As a part of our interview series called “How Employers and Employees are Reworking Work Together,” we had the pleasure to interview Lisa Zahiya.
New York-based Lisa Zahiya is a nationally known business and life coach who helps entrepreneurs scale their businesses to six and seven figures, creating a life they want on their own terms. Lisa holds an MBA and travels nationally and internationally as a workshop teacher and speaker about following your dreams, body positivity, and business growth. Lisa is a TEDx 2019 Speaker, 2008 Bellydancer of the Universe, and founder of the Z School Path to Six Figures.
Thank you for making time to visit with us about the topic of our time. Our readers would like to get to know you a bit better. Can you please tell us about one or two life experiences that most shaped who you are today.
When I was in the eighth grade, my body started to develop — I was curvy, with amazing hips and butt. More importantly, I was also amazing at math.
There were boys in my grade who always made fun of me and my body. Their favorite nickname for me was “cow.” Outside of this being a painful part of my life, I would never volunteer to answer a question or solve an equation in class because I would have to stand up. This fully shaped my mission to empower ALL women to stand up and stand out in every area of their lives. It also started my lifelong work towards self-love and body acceptance. In the end, I am grateful, as it allows me to work with other women and inspire them towards liberation and stepping into their own power.

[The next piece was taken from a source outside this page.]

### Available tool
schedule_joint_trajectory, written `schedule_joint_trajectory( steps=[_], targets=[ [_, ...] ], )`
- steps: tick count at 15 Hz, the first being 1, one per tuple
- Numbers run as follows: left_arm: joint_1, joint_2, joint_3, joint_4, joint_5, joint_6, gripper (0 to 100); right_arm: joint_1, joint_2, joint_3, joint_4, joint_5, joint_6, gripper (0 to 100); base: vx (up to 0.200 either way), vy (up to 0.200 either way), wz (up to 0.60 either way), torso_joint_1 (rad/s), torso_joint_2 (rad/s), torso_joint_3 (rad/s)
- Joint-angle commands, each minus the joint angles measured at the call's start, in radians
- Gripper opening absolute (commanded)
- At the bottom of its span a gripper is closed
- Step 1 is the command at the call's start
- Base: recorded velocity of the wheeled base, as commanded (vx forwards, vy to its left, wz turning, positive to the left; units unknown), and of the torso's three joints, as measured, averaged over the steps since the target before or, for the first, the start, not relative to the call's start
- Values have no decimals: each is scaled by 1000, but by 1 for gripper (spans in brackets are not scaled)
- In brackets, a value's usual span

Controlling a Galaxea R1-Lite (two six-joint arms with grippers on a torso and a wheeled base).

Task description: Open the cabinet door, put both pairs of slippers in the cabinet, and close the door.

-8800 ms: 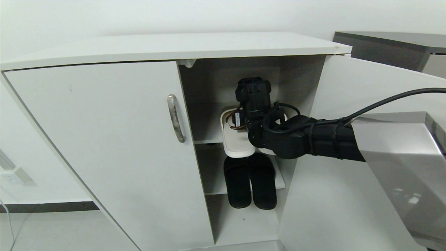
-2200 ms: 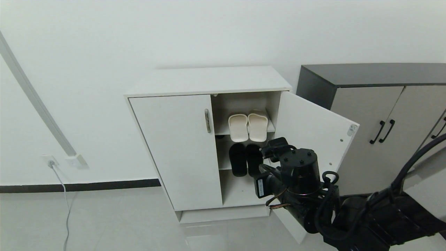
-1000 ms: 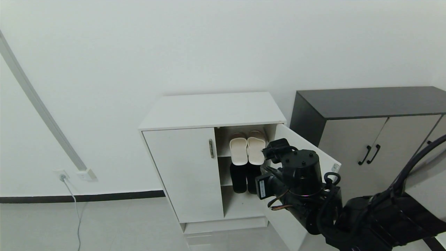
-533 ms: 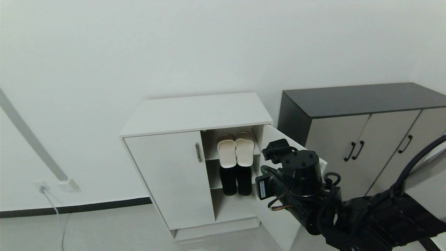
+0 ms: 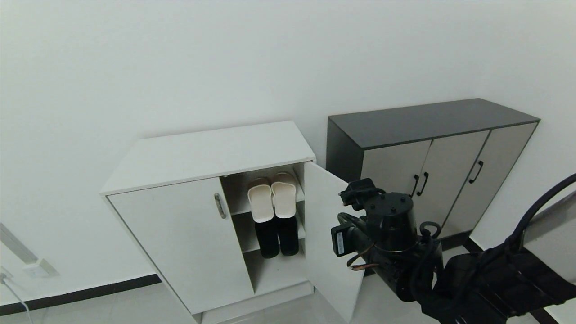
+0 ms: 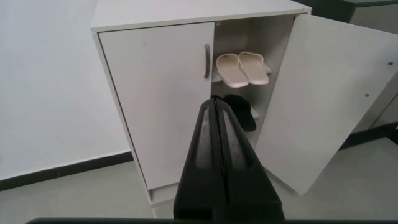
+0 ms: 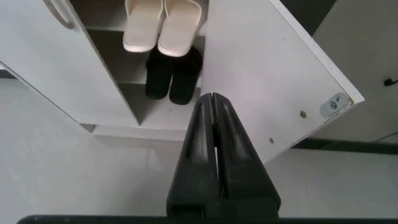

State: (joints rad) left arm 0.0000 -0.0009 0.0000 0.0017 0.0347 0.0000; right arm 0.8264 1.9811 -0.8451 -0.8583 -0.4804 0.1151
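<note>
There's the right arm [image 5: 468, 279], sitting low and folded in front of the cabinet [image 5: 211, 153], with the wrist [image 5: 389, 216] cocked upward off to the cabinet's right. The right pincer [image 7: 212, 99] has its fingers pressed flat together with nothing between them, aimed at the cabinet's open half and well clear of it. Same story for the left pincer [image 6: 215, 101]: closed tight, empty, pointing at the cabinet front from well back.

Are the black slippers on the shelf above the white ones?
No, the black slippers sit on the shelf below the white slippers inside the open cabinet.
</note>
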Motion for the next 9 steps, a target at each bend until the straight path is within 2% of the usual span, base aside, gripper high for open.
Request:
schedule_joint_trajectory(
  steps=[1, 4, 7, 9],
  targets=[
    [0, 1, 0, 0, 1, 0, 0, 0, -1, 0, -1, -1, -2, 0, 0, 0, 0, 0, 0, 0],
    [0, 1, 0, 0, 1, 0, 0, -1, -2, -5, -1, -3, -5, 0, -200, 0, 0, 4, 1, 2],
    [0, 1, 0, 0, 1, 0, 0, -30, 2, -26, 1, -3, -31, 0, 0, 0, 0, 0, 0, 0],
    [0, 1, 0, 0, 1, 2, 0, -52, -4, -80, 48, -7, -34, 0, 0, 0, 0, 0, 0, 0]
  ],
)
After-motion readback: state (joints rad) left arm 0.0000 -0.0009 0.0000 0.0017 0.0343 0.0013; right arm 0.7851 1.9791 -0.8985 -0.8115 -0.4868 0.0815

Fifteen years ago at 27 years old, I began to undergo a major transformation. I had been the “good girl” all of my life and had followed the academic path set out in front of me. I graduated 1st in my class from high school, went to college and graduate school, and then got a fancy corporate job. And I was miserable. Not only did I strongly dislike my work and the 9–5, but I also wasn’t very good at it. I was strongly mediocre. And two years after marrying my college sweetheart, he told me he was leaving me.
Realizing how unhappy I was and reaching for something more, I sold everything I owned, quit my job, and moved to another city to pursue my passion for dance. It was the first day of the rest of my life. I became a world-renowned Bellydancer of the Universe, grew a ½ a million dollar a year business, AND I was happy. I learned that success is possible by taking risks and following my dreams.
Let’s zoom out. What do you predict will be the same about work, the workforce and the workplace 10–15 years from now? What do you predict will be different?
Overall, I think work is going to look vastly different in 10 to 15 years. I think the biggest changes we are going to see are:
- Use of AI. As we enter the metaverse, we are going to see the use of AI to complete a lot of tasks done by humans.
- Conversely, I think that we are at the beginning of employee unionizing and equalization of power where companies are being forced to consider the humanity of their employees and start to treat people and profits equally.
- In the end, I think that means we are going to see a lot of people turn to entrepreneurship.
As far as what is the same, I think people enjoy community. We will see an expansion post-Covid of team building, essentially going back to and enjoying the human part of work.
What advice would you offer to employers who want to future-proof their organizations?
If employers want to future-proof their organizations, they need to reprioritize the focus of their companies, essentially looking to be a beacon of inspiration. What if we measure the success of an IT company not just by its profits, but by how it treats people, how it treats the environment, and essentially how it functions as a corporate citizen in the world. The way you make that practical is by getting very clear on mission, vision, and core values, and testing whether they include all elements of the company, not just how much money it’s making. Then the onus is on the company to put that into practice and make sure they are listening to and communicating that to their employees.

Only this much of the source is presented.